• Exercise objective
Transcribe only what runs from the line containing "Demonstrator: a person" through the end of the listing, line for line and exactly, and omit the pictures.

• Exercise data
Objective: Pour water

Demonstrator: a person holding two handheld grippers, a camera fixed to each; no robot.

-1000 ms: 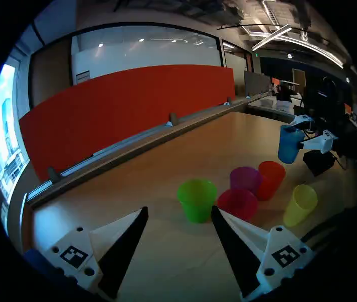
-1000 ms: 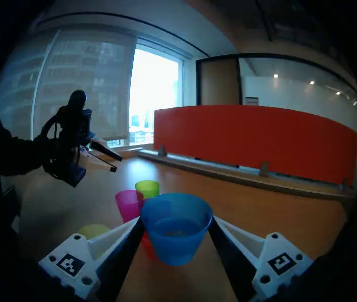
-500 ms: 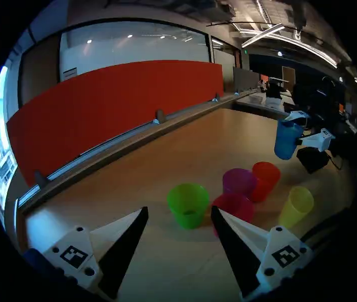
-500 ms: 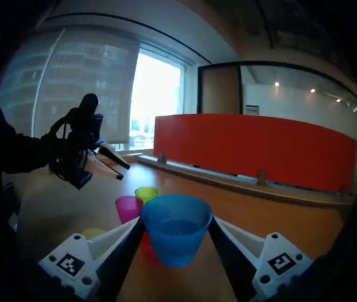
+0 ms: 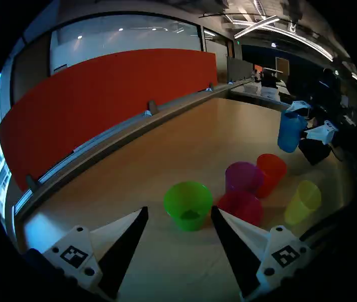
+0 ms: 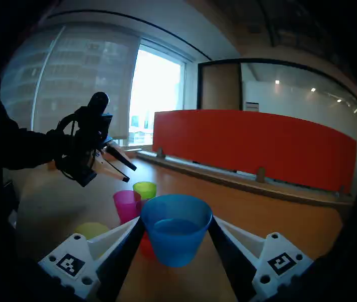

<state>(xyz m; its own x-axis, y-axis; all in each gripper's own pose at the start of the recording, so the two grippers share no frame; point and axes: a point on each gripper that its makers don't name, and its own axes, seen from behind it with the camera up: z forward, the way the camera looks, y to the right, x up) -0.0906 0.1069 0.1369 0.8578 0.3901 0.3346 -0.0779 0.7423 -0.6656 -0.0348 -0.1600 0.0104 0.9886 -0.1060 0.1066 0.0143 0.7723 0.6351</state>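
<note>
Wooden tabletop [image 5: 188, 136] ran along a red partition [image 5: 103, 95]; in the right gripper view a dark sleeve [image 6: 22, 148] held the left tongs [image 5: 178, 208] above the tabletop; left tongs gaped wide, empty; right tongs [image 6: 176, 219] gripped the blue cup [image 6: 176, 236] on both sides, upright, lifted off the tabletop, water inside; on the tabletop below, a tight cluster: green cup [image 5: 187, 205] nearest the left tongs, pink cup [image 5: 241, 206] just beside it, purple cup [image 5: 243, 176] and red cup [image 5: 270, 171] behind; yellow cup [image 5: 303, 201] slightly apart.
</note>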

• Answer area
Demonstrator: a person holding two handheld grippers, a camera fixed to each; no robot.

-1000 ms: 
-1000 ms: 
-500 ms: 
-500 ms: 
+0 ms: 
+0 ms: 

<state>(xyz m; its own x-axis, y-axis; all in each gripper's own pose at the start of the recording, so the two grippers share no frame; point and axes: a point on each gripper that its makers don't name, and its own axes, seen from behind it with the camera up: z forward, the way the camera looks, y to the right, x up) -0.0906 0.1069 0.1369 0.8578 0.3901 0.3346 -0.0779 0.7423 -0.6656 -0.0348 -0.1600 0.0104 0.9886 -0.1060 0.1066 0.0143 0.7723 0.6351</state>
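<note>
Wooden tabletop [image 5: 188, 136] ran along a red partition [image 5: 103, 95]; in the right gripper view a dark sleeve [image 6: 22, 148] held the left tongs [image 5: 178, 208] above the tabletop; left tongs gaped wide, empty; right tongs [image 6: 176, 219] gripped the blue cup [image 6: 176, 236] on both sides, upright, lifted off the tabletop, water inside; on the tabletop below, a tight cluster: green cup [image 5: 187, 205] nearest the left tongs, pink cup [image 5: 241, 206] just beside it, purple cup [image 5: 243, 176] and red cup [image 5: 270, 171] behind; yellow cup [image 5: 303, 201] slightly apart.
</note>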

What the exercise asked for is now done.